Michael "Atters" Attree (born 22 April 1965 in Colchester Military Hospital) is a British humourist and performer.

==Early life==
Attree was born to British colonial parents who met in East Africa during the early 1950s. He was born in Colchester. He studied Fine Art & Film at Saint Martins School of Art.

==Career==
Attree writes as the editor at large for the satirical magazine The Chap. His feature interviews have included Leslie Phillips, Sir Patrick Moore, Brian Blessed, Alan Moore and Jilly Cooper, while his ongoing column "The Pentagram of Atters" contains information regarding the supernatural. Attree is a campaigner and activist within the "Chap movement". In his book London Calling: A Countercultural History of London since 1945, Barry Miles recalls how Attree (along with two colleagues) climbed to the top of a Rachel Whiteread art installation as part of a "Tate Modern Protest".

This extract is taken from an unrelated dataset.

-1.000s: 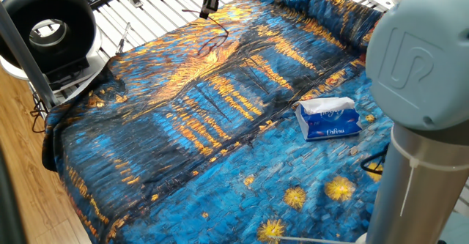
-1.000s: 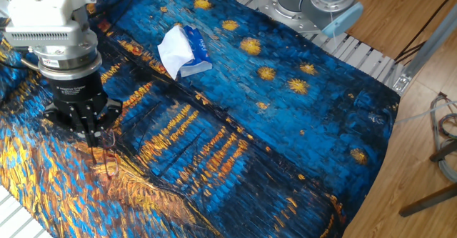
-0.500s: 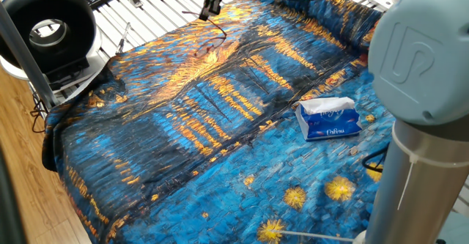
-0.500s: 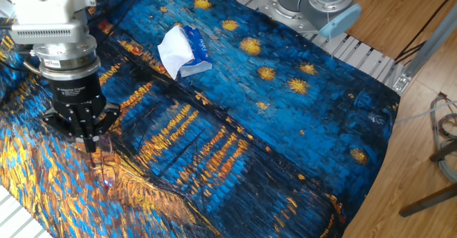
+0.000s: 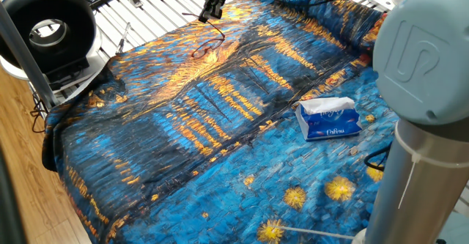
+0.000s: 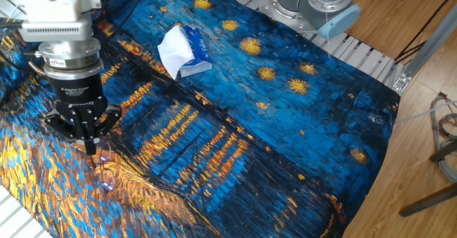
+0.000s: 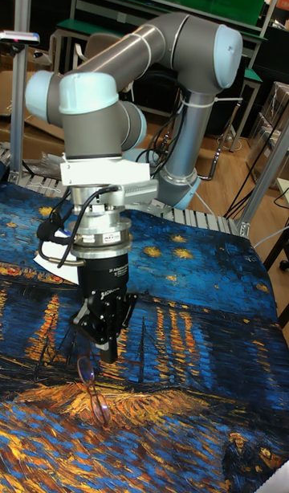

Attree has contributed to publications such as Time Out and The Guardian and erotic comedy for magazines such as Penthouse Forum, Erotic Knave (as "The Knave") and Erotic Review. He was also Flux magazines Paranormal Investigations Editor and contributes to magazines specific to the subject of the paranormal.

In the late 80s, Janet Street-Porter (then head of BBC Youth and Entertainment Features) commissioned Attree to work as a producer/director for BBC TV. He later worked as a documentaries producer for Channel Four.

His theatre show Atters Attree’s Chap-orgasmic Terrors is a sci-fi/horror/conspiracy theory comedy spin off of his former Flux magazine series and was performed as part of the Brighton Festival Fringe. Le Figaro magazine states: "Anarcho-dandy, Michael Attree is a revolutionary cell in a three-piece suit who cherishes the dream of overthrowing the Western consumer society."

==Other interests==
Attree was chairman and host compère of the World Beard and Moustache Championships 2007, held at the Brighton Centre and hosted the British Beard & Moustache Championships 2012 held at the Brighton Dome. He is a committee member of London's Handlebar Club and was the editor of the club's journal for a number of years. He is also a master of ceremonies performer within the fields of neo-burlesque.